The U.S. wants to strengthen content rules for autos and other sectors in a bid to keep Chinese imports out of North America, increase investment oversight and get Canada and Mexico to align with its tariffs on China.

For Canada and Mexico, the main goals are to maintain the mostly tariff-free trade that has been the norm in North America since the start of NAFTA, and to get Mr. Trump to roll back his metal and autos tariffs.

Mr. Carney had tried last year to cut a deal with Mr. Trump to reduce his tariffs on steel and aluminum, but the President abruptly ended discussions in October over an Ontario government advertisement that featured an anti-tariff speech from former president Ronald Reagan.

“We are ready to continue those discussions,” Mr.

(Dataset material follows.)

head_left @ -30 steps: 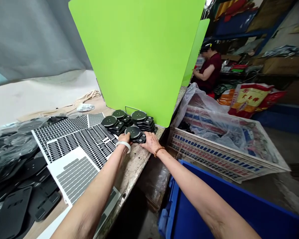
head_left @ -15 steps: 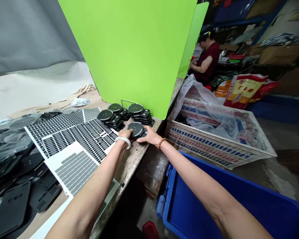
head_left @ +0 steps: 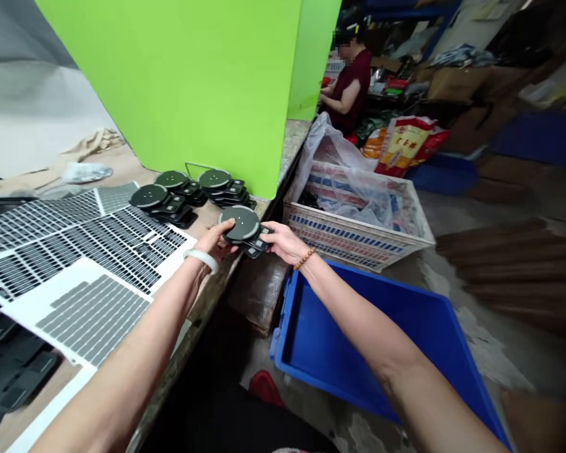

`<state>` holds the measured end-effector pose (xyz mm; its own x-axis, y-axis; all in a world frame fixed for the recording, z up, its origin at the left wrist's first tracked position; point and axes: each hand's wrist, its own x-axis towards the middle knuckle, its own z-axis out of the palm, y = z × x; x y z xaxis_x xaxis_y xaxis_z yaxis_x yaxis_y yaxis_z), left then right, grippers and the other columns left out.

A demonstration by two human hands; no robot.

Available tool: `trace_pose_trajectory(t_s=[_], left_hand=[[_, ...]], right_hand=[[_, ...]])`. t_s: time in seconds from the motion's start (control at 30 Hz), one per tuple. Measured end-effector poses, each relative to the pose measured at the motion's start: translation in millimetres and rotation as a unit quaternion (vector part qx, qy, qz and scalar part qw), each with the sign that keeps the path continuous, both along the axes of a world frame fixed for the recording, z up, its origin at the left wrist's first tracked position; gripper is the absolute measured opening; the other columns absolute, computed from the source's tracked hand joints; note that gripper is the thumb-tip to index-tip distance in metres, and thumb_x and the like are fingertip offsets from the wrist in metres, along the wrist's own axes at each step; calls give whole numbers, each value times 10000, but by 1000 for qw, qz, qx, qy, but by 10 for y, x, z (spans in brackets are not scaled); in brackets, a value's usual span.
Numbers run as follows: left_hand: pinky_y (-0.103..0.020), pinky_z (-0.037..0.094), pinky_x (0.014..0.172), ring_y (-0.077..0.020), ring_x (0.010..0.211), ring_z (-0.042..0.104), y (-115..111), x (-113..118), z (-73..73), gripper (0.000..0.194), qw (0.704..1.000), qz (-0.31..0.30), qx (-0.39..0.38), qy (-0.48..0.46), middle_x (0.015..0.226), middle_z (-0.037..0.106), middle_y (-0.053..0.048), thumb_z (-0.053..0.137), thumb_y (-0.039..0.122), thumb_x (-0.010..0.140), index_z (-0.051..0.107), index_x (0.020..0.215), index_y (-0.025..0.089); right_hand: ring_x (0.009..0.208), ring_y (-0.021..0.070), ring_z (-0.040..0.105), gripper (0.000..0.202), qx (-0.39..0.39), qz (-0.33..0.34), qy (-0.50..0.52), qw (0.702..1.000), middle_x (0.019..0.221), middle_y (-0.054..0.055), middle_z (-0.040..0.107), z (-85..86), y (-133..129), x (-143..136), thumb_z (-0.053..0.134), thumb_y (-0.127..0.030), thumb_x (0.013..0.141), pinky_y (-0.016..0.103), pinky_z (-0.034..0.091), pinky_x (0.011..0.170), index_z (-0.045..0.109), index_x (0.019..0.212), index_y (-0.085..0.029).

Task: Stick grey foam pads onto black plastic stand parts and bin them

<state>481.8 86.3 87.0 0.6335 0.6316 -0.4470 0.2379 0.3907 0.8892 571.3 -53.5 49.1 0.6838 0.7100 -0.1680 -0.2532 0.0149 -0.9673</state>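
Note:
Between my two hands is a stack of black stand bases (head_left: 241,224), each with a round disc and a flat plate. It is raised at the table's edge. My left hand (head_left: 217,240) wraps the disc's near-left side, thumb on top. My right hand (head_left: 283,241) pinches the plate end at the right; its fingertips underneath are hidden. Just beyond stand more piles of the same bases: a right pile (head_left: 216,180), a middle pile (head_left: 172,180) and a left pile (head_left: 149,197). Sheets of black strips (head_left: 80,251) and a sheet of grey strips (head_left: 99,314) lie left of my hands.
A tall green panel (head_left: 183,82) rises behind the piles. Below right is a blue bin (head_left: 358,377), with a white crate (head_left: 353,242) lined in plastic beyond it. Black parts (head_left: 21,371) lie at the table's left. A person (head_left: 351,88) sits farther back.
Both hands have lifted the stack of stand bases from the tabletop and brought it nearer, towards the table's edge. The camera view has turned right, showing more of the blue bin.

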Motion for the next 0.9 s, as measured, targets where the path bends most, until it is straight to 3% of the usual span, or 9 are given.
trace_pose_trajectory(t_s=[0.1,0.2,0.33,0.5,0.6,0.7,0.83,0.9], left_hand=[[-251,506,538,-86,489,533,-393,-27,-15,211,996,-87,-27,-6,569,555,19,678,237,747,634,921,126],[-234,495,504,-62,449,487,-857,-44,-209,260,989,-142,-32,-11,566,556,27,711,271,706,631,910,130],[-242,513,536,-70,497,530,-1453,-86,-702,309,981,-194,-18,17,651,598,16,688,297,741,596,992,143],[-317,539,626,-135,671,630,-1969,-169,-1366,327,951,-287,56,101,857,652,-42,550,336,862,543,1120,136],[-380,490,836,-214,949,629,-2069,-339,-1629,401,916,-339,158,145,1066,633,-134,510,281,866,485,1229,113],[-384,328,1026,-263,1220,465,-2057,-629,-1767,482,862,-398,270,163,1271,530,-177,545,233,805,477,1264,106],[-451,208,1078,-313,1146,509,-2041,-980,-1863,408,760,-526,346,163,1114,634,-152,677,248,658,645,1046,128],[-485,157,1087,-324,1118,522,-2043,-1071,-1926,305,724,-561,365,167,1021,665,-145,653,317,694,679,937,134]], right_hand=[[715,119,582,334,54,29,26,998,827,7,620,-22,-570,-38,639,-163,661,278,480,672,581,989,-147],[772,136,595,396,52,34,58,996,900,28,638,-154,-1139,-100,665,-205,673,308,483,730,559,1052,-155],[883,186,625,551,35,31,111,993,1021,65,647,-547,-1773,-229,679,-221,654,351,478,807,515,1179,-184],[927,215,635,633,15,-21,187,982,1075,84,652,-1319,-2303,-386,664,-187,595,355,473,825,508,1208,-197],[935,225,636,664,-28,-55,205,977,1076,93,655,-1799,-2441,-387,645,-170,560,362,476,823,507,1209,-194],[886,222,648,676,-87,-86,204,971,1012,83,666,-2207,-2422,-274,604,-150,548,364,491,781,483,1212,-187],[812,191,655,610,-154,-106,190,964,958,50,659,-2646,-2213,-11,570,-121,587,344,501,736,481,1187,-185],[789,172,649,522,-192,-111,173,960,955,41,650,-2831,-2081,119,577,-135,664,332,504,719,492,1177,-184]])
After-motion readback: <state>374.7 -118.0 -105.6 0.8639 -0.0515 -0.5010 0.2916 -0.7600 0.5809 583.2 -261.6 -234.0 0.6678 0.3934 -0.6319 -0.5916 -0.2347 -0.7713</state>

Carney said on Tuesday. “It will take more time, but that’s been clear for a while.”

In addition to the economic drag imposed by Mr. Trump’s tariffs, the continuing uncertainty about the future shape of continental trade rules could stifle investment decisions while the trade war remains unresolved. It all comes at the time where the White House is already taking a beating on the economy, after months of high oil prices resulting from Mr. Trump’s war on Iran.

The 16-year “sunset clause,” which mandates the July 1 decision on whether to extend or review the pact, was one of the demands Mr. Trump’s negotiators had successfully included in the USMCA that did not exist previously in NAFTA.